介護で注目される消臭商品----食品機能に期待集まる----

一時期ブームが訪れた消臭商品。介護用に開発されたにもかかわらず、若い女性に人気となり、一般マスコミで盛んに取り上げられたのは記憶に新しいところだ。その消臭商品が、2000年4月の介護保険施行以来、現場で再び注目を集めている。その機能に期待が集まる消臭サプリメントの最前線を報告する。


 消臭商品は日本人好み

食品素材のなかで体臭や口臭、便臭などのニオイを消す、消臭機能を持った健康食品が登場したのは90年代に入ってから。当初は人工肛門の患者や在宅介護をする家族に向けた食品として開発されたが、OLや中高年サラリーマンの消臭エチケット志向に後押しされ、95年頃にブームを築いた。

もともと日本人はニオイをまとうことを好まない傾向があり、香水などによるニオイのマスキング(ごまかす)も好まない。こうした日本人の特質にあった食品として、ブームが落ち着いた今日もタブレットタイプの健康食品が根強く利用されている。
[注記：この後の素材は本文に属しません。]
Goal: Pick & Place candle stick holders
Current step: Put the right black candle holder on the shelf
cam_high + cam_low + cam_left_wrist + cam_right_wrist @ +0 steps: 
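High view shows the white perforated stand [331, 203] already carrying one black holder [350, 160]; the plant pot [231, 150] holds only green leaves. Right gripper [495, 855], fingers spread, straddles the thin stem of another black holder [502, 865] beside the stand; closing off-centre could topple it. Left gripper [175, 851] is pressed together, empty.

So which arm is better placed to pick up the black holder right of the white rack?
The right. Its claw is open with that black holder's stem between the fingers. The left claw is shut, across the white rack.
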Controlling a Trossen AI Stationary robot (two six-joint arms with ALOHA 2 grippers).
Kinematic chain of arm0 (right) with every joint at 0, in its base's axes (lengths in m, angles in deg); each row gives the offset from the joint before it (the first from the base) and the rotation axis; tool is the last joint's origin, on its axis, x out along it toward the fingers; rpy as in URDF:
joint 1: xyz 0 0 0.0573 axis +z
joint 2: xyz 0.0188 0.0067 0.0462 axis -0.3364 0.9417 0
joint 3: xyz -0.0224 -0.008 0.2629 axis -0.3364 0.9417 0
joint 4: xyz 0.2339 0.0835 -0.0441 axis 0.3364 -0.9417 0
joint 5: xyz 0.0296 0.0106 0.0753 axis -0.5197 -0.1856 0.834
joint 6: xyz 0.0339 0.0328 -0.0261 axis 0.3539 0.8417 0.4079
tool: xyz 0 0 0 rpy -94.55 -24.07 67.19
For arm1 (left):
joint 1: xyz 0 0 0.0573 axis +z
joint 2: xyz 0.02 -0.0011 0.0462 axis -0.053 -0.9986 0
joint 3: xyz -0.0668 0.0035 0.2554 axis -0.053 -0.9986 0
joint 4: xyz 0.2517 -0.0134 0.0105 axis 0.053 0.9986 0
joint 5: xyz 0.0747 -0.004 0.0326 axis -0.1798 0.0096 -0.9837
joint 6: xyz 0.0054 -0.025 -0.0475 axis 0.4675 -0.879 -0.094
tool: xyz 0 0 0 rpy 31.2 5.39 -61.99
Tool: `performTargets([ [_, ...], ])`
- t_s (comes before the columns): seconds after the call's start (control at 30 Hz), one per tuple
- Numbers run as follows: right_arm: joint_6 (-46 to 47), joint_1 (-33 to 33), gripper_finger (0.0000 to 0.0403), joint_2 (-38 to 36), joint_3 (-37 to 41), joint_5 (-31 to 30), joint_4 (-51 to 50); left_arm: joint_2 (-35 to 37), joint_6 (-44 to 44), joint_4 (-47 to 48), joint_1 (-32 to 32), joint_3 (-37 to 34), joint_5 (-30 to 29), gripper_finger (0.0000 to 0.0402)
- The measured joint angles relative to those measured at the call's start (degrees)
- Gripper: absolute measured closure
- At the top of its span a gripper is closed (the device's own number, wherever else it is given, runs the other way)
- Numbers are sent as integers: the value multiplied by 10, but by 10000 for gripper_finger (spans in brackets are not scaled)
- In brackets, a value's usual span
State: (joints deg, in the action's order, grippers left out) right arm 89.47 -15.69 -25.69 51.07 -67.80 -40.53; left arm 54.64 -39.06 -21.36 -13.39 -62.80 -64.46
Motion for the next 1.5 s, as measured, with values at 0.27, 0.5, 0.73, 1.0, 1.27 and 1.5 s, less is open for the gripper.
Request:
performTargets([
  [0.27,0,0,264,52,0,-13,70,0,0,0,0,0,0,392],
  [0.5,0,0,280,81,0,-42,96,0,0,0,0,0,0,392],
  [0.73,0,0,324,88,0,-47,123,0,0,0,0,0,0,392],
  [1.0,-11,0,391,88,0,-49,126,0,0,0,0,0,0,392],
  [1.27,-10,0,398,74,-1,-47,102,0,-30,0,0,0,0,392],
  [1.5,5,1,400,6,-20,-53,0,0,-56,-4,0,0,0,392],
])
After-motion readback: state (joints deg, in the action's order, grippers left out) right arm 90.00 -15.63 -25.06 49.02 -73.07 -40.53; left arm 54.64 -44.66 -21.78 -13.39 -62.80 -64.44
消臭食品素材としては、マッシュルームから抽出されたシャンピニオンや、ブドウ種子ポリフェノール、緑茶カテキンなど。これらの食品素材は、それぞれ体内での代謝を通して、ニオイを元から絶つと考えられている。要介護者や病人の便臭や体臭を改善し、QOLの改善はもとより介護・医療環境の改善をねらった製品が数多く発売されている。また消臭機能だけでなく、腸内細菌叢の改善などが報告されており、便秘や軟便の解消にも効果が期待される。各素材の特徴と評価を次の通りだ。

 シャンピニオン

シャンピニオンには、腸管内でのメルカプトメタンなどの腐敗産物産生抑制作用が報告されている。現在は、健康人の消臭エチケット食品としての利用が一般的だが、経腸栄養剤にも配合されており、早くから医療分野での利用価値が模索されてきた。

シャンピニオンを用いた製品には、「スーパーにおわんEXPRESS」(カンロ(株)ヘルス事業部)などがあり、すでに大手介護支援業者でも使用されている。(株)MDFから発売されている「チョキレ」は、チアパック容器入り(200g)のゼリータイプの食品なので、嚥下・咀嚼機能が衰えた要介護者や病人も無理な負担なく摂取できる。この製品は、特定保健用食品の許可申請を行う計画で、主に病院や老人施設や在宅介護者に向けて販売されている。

 ブドウ種子ポリフェノール(プロアントシアニジン)

ブドウ種子に含まれるポリフェノールは、プロアントシアニジンを主成分とし、消臭効果があることが分かっている。大倉記念病院(千葉県松戸市)は、要介護高齢入院患者8名を対象にブドウ種子ポリフェノールを含有する食品の介入試験を実施した。看護婦、介護福祉士、ヘルパーによる官能評価の結果、砂糖を摂取した対照群よりも、臭いの程度が減少していた。

商品(「そよ風物語」)を開発したキッコーマン(株)は、「プロアントシアニジンを腸まで送り届けるコーティング技術を採用し、腸内腐敗臭を包み込む食品。要介護者のみならず、外科手術に備える人にも利用してもらえる」としている。

 緑茶カテキン

緑茶の主要成分・カテキンにはさまざまな健康維持機能がある。緑茶カテキンの中でも50%以上を占めるのが、エピガロカテキンガレート(EGCg)である。

緑茶カテキンは、食中毒細菌や悪臭菌に対しては抗菌的に働くが、善玉菌には作用しないことが分かっている。聖隷三方原病院(静岡県浜松市)栄養科の金谷節子科長は、他の医療機関と共に、茶カテキンの消臭効果について検討。茶カテキンの服用中は明らかに糞便臭の軽減が見られたという。「緑茶は患者に受け入れられやすい。また、緑茶粉末を使ってゼリーを作ると、嚥下障害の人も摂取可能になる」と話している。

 OS液

OS液は緑茶を中心に野菜、果物から抽出した食品素材で、その消臭機能については日本食品分析センターで実証済み。東京大学工学部での基礎試験ではニンニク臭に対する効果が示されている。